**AIM OF THE EXERCISE**. An exact copy of all the data is the required output.

**SUPPLIED DATA**.
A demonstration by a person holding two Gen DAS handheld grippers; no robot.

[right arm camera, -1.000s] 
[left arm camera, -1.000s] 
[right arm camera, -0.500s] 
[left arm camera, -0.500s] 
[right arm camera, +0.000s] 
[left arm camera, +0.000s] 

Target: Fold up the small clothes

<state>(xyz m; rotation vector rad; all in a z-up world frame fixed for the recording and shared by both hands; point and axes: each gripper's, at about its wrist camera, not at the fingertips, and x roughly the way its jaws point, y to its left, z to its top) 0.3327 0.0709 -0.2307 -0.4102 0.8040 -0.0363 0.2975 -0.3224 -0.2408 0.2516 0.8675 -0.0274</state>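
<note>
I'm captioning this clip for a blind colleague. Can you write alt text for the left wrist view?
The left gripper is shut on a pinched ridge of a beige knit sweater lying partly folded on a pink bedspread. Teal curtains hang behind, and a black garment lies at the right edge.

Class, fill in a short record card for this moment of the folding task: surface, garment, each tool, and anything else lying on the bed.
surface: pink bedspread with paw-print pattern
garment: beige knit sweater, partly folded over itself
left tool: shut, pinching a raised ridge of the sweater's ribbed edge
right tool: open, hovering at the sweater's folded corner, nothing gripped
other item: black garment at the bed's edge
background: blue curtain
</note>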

**SOLUTION TO THIS PROBLEM**.
A demonstration by a person holding two Gen DAS handheld grippers; no robot.

[right arm camera, -1.000s] 
[left arm camera, -1.000s] 
[right arm camera, -0.500s] 
[left arm camera, -0.500s] 
[right arm camera, +0.000s] 
[left arm camera, +0.000s] 

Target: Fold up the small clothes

<state>(xyz m; rotation vector rad; all in a z-up world frame fixed for the recording and shared by both hands; point and axes: each gripper's, at about its wrist camera, not at the fingertips, and x roughly the way its jaws point, y to its left, z to its top) 0.3327 0.0709 -0.2307 -0.4102 0.8040 -0.0363 0.2975 -0.3224 -0.2408 0.2516 0.8675 -0.0274</state>
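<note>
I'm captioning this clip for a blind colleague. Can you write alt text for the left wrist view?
The left gripper is shut on a pinched ridge of a beige knit sweater lying partly folded on a pink bedspread. Teal curtains hang behind, and a black garment lies at the right edge.

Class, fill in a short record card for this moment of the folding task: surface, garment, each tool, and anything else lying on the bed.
surface: pink bedspread with paw-print pattern
garment: beige knit sweater, partly folded over itself
left tool: shut, pinching a raised ridge of the sweater's ribbed edge
right tool: open, hovering at the sweater's folded corner, nothing gripped
other item: black garment at the bed's edge
background: blue curtain
</note>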

The response to the exercise is complete.